Accept Responsibility
October 6, 1997 - Yosef Goell - The Jerusalem PostHow should true patriots, public figures profoundly concerned with the security and well-being of their country, behave when it becomes evident that one or more of their top leaders has behaved so irresponsibly as to endanger that country and that people?
I am referring to the Likud and their leader, Prime Minister Binyamin Netanyahu, in the wake of the irresponsibly conceived and botched-up Khaled Mashaal assassination affair. National Infrastructure Minister Ariel Sharon and lesser government spokesmen were correct yesterday in calling for restraint in public criticism, so as not to further prejudice attempts to free, according to foreign reports, the two Mossad perpetrators from captivity in Jordan. Labor leader Ehud Barak, as opposed to some of the other party spokesmen, was indeed admirably restrained with that consideration in mind.
But such restraint can legitimately be demanded only if it is clear that there are concurrently at least a few courageous souls in the Likud itself who are determined to put country ahead of party.
Only a fortnight ago, Netanyahu was taking personal credit for the success of the General Security Services in finally identifying the Palestinian perpetrators of the Mahaneh Yehuda market and Ben-Yehuda mall suicide-bombings. Whether he deserved the credit or not is a moot point. The fact remains that the prime minister is solely responsible for the operations of the GSS, as he is of the Mossad.
Netanyahu's irresponsibility lies not in the determination to hunt down and kill as many as possible political and operational heads of Palestinian terrorist gangs. They fully deserve such treatment. Self-proclaimed terrorists must be given to understand that sooner or later they are dead men. All the more so when such pinpoint retribution is the clearly preferable alternative to collective punishment against large parts of the Palestinian public - even though some are knowing abettors of the terrorists among them.

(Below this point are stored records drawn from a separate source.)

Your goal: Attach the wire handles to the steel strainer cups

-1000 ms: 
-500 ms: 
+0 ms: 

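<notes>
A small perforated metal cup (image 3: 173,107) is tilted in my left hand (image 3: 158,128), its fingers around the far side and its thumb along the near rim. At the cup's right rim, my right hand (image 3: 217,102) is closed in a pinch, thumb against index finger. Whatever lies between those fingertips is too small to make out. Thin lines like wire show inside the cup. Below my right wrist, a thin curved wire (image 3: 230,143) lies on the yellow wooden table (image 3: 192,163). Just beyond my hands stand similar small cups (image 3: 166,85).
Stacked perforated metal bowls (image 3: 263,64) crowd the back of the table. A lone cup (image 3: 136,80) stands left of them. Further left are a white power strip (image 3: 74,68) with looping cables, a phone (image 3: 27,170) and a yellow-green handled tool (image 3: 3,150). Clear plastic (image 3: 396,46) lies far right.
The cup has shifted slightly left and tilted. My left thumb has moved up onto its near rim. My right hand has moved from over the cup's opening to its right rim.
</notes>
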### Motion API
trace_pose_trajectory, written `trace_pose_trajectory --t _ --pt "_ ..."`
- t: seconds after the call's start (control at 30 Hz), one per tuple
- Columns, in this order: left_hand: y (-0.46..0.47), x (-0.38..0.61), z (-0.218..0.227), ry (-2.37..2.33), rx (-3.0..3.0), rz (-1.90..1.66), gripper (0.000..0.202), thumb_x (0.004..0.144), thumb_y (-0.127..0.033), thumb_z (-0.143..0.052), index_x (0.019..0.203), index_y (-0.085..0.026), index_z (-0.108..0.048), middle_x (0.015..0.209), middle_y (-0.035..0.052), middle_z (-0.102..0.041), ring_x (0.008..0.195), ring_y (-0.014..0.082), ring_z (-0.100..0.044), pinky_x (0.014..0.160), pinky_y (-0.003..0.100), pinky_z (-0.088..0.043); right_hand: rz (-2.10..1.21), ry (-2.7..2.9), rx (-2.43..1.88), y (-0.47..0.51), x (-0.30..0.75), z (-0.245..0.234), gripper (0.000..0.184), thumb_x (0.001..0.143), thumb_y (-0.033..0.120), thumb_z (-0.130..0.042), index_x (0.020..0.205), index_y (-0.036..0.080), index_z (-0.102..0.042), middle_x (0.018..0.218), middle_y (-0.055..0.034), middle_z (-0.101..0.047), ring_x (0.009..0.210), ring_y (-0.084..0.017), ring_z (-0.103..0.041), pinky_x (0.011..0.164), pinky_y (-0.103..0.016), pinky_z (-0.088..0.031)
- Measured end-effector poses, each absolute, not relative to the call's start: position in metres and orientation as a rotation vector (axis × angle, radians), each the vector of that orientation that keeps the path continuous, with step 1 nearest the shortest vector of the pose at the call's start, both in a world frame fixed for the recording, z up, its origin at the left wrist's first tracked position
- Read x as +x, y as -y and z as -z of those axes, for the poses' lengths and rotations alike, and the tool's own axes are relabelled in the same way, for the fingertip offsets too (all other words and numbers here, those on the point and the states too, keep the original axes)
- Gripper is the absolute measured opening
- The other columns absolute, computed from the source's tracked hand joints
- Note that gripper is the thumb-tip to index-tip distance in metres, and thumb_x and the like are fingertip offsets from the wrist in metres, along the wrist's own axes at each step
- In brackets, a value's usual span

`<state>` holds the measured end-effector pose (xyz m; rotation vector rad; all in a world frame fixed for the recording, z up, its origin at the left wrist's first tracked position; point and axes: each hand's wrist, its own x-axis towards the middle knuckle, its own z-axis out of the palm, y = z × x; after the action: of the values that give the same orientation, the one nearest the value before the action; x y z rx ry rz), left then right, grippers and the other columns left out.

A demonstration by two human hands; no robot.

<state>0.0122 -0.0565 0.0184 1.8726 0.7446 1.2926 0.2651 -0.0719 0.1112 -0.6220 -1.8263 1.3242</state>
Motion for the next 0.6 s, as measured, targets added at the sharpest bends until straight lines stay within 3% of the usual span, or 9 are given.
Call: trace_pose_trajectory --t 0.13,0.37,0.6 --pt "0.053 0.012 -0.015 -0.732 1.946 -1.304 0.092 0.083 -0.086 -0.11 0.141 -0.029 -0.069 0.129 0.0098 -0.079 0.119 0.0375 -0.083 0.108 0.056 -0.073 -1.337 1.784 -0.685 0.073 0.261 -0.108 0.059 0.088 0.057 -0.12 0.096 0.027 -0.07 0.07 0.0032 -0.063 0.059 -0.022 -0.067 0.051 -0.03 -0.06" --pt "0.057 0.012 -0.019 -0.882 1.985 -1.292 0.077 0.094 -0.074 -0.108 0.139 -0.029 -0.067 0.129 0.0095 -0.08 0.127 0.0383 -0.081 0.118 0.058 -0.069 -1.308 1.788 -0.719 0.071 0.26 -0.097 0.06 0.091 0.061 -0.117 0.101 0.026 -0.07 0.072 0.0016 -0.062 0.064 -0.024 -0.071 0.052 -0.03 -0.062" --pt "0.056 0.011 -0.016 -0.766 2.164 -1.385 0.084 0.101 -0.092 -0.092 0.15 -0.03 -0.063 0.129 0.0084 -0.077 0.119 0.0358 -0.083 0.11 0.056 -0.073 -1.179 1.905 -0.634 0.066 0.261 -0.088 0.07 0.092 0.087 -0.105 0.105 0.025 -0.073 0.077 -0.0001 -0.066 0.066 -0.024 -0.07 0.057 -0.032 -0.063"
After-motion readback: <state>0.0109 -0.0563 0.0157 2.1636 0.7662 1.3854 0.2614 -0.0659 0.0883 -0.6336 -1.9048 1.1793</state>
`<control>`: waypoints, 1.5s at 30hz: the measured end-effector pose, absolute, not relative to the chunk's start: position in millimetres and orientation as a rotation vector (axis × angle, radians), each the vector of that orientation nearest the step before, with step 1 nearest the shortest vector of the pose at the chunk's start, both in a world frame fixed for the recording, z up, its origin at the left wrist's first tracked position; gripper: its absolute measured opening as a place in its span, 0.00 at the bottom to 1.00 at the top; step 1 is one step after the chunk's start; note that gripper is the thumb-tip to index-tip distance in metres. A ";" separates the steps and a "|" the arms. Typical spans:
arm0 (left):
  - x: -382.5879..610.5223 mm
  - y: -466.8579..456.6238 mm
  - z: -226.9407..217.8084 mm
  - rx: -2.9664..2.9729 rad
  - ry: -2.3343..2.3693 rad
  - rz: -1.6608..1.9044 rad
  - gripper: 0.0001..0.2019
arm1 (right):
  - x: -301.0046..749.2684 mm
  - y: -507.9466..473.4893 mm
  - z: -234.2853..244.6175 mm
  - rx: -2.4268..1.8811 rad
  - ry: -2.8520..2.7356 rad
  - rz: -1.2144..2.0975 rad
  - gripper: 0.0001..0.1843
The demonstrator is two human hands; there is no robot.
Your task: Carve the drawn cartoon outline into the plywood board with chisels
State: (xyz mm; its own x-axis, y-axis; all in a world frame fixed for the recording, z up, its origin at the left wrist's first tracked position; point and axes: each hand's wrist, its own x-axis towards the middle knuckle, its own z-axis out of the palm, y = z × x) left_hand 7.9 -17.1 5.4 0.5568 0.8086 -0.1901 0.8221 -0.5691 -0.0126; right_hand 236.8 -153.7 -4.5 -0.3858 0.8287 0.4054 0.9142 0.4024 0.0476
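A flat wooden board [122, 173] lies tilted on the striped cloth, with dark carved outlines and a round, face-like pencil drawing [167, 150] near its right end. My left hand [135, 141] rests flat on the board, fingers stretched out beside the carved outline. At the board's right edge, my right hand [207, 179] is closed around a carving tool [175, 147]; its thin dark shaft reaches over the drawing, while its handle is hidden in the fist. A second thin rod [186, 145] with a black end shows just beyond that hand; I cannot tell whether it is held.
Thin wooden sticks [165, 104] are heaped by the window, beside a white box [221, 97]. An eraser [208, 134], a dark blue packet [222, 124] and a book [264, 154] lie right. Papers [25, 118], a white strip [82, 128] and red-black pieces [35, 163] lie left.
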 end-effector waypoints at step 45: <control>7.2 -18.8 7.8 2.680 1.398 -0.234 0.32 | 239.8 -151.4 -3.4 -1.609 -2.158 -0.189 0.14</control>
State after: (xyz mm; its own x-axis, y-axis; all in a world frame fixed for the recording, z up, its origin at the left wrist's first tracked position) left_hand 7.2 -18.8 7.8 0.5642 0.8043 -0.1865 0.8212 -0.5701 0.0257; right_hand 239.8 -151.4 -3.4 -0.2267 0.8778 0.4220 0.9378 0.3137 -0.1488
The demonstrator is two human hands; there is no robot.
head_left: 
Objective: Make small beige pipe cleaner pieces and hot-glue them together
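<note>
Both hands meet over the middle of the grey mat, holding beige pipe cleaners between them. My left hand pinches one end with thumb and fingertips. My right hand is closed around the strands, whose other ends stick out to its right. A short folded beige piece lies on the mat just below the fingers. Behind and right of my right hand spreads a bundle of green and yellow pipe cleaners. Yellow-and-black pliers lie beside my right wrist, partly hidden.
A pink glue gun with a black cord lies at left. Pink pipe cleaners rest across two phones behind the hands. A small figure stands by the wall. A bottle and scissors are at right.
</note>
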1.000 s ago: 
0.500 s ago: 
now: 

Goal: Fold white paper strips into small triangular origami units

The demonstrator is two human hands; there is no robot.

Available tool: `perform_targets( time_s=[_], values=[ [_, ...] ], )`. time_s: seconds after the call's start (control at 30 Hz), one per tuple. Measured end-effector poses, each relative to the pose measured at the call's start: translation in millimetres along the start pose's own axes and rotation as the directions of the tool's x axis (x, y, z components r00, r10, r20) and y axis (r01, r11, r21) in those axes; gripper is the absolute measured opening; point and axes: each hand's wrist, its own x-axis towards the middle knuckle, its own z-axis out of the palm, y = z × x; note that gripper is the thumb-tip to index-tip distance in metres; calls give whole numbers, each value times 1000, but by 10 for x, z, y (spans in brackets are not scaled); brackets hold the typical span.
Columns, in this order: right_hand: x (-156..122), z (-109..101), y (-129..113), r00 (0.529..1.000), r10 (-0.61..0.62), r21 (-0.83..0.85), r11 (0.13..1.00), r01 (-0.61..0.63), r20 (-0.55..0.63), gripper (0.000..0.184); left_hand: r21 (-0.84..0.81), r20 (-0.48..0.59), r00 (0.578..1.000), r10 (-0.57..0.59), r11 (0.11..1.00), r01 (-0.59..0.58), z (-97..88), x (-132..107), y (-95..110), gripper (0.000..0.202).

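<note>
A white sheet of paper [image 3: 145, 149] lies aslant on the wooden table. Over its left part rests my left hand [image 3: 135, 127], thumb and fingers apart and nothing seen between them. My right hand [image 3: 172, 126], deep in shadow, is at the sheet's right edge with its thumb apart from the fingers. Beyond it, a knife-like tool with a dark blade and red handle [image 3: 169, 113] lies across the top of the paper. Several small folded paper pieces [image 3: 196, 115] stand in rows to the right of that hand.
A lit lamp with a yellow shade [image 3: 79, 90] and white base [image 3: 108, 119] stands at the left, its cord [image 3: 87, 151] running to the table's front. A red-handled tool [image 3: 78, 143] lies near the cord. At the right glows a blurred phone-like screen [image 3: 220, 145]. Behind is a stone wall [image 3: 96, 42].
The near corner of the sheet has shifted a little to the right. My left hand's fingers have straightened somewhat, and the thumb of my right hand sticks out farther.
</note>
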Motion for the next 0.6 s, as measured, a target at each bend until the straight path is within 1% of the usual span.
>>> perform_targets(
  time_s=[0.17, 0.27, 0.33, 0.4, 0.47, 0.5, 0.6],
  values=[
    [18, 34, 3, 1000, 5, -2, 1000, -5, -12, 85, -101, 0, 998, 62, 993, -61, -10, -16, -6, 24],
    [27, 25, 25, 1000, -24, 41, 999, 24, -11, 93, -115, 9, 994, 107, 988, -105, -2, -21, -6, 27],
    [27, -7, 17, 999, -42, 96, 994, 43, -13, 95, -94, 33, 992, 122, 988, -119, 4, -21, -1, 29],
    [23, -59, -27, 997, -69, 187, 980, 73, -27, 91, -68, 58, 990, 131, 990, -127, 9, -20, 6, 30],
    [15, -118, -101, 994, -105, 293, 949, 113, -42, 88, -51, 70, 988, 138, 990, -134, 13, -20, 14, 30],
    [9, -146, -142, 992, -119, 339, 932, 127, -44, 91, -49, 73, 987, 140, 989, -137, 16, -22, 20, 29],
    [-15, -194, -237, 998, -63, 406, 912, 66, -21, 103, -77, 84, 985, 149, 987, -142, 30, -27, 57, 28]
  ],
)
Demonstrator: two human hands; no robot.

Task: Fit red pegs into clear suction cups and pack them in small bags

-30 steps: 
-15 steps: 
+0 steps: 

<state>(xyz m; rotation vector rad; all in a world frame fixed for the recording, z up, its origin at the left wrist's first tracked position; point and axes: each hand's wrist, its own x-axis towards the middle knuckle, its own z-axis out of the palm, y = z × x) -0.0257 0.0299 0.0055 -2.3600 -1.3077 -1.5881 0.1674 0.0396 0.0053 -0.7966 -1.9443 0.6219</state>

The irresponsibility and abominable lack of judgement lie in the prime minister's failure to consider all the complex and dangerous implications, according to Jordanian reports, of killing Mashaal in Jordan in the present circumstances and the price that Israel would have to pay, not only in the case of a botched-up job, which can never be ruled out, but even for success.
It is such considerations and the weighing of gains against irreparable harm to Israel, that have kept that arch-terrorist Yasser Arafat alive and immune from such Israeli actions.
Peace with Jordan has been Israel's greatest achievement in recent years. But it is no secret that peace is so far with King Hussein, the Hashemite family and their immediate supporters. Large parts of the Jordanian public are opposed to peace with Israel and continue to wish our destruction and the disappearance of the king and his family.
The Hamas in Jordan is part of that very large opposition to the king and his relations with Israel. Hussein tolerates Hamas because he feels he has no choice, realizing that opposing them head-on, rather than by subterfuge and guile, could deluge his country with Egyptian-style terrorism, or worse, reduce Jordan to Algeria.
It is highly unlikely that Hussein could weather such a terrorist storm as well as Egypt's Mubarak or even the Algerians. Any Israeli prime minister who does not understand that or who cannot resist the temptation of playing James Bond in Amman is the epitome of irresponsibility and does not deserve to remain in office.
In our half-century of confrontation with Arab enemies, our deservedly vaunted intelligence services have had their share of stinging failures and mishaps. In the 1954 esek habish security mishap, when an equally irresponsible action was mounted by IDF intelligence against American institutions in Cairo, a reputedly namby-pamby prime minister, Moshe Sharett, sacked the all-powerful defense minister, Pinhas Lavon and the head of IDF Intelligence, Binyamin Gibly.
In the mid-1980s then-premier Yitzhak Shamir, foreign minister Shimon Peres and defense minister Yitzhak Rabin refused to accept responsibility for the enormous lack of judgement and control behind the running of Israeli spy Jonathan Pollard in the heart of the American intelligence establishment.
By this collective shirking of responsibility they caused grievous harm to Israel's interests in the US. Is it too much for us to today expect the patriots in the Likud to seek to emulate Sharett rather than the Pollard trio who preferred to have Pollard languish in jail rather than accept supreme political responsibility?
The writer comments on public affairs.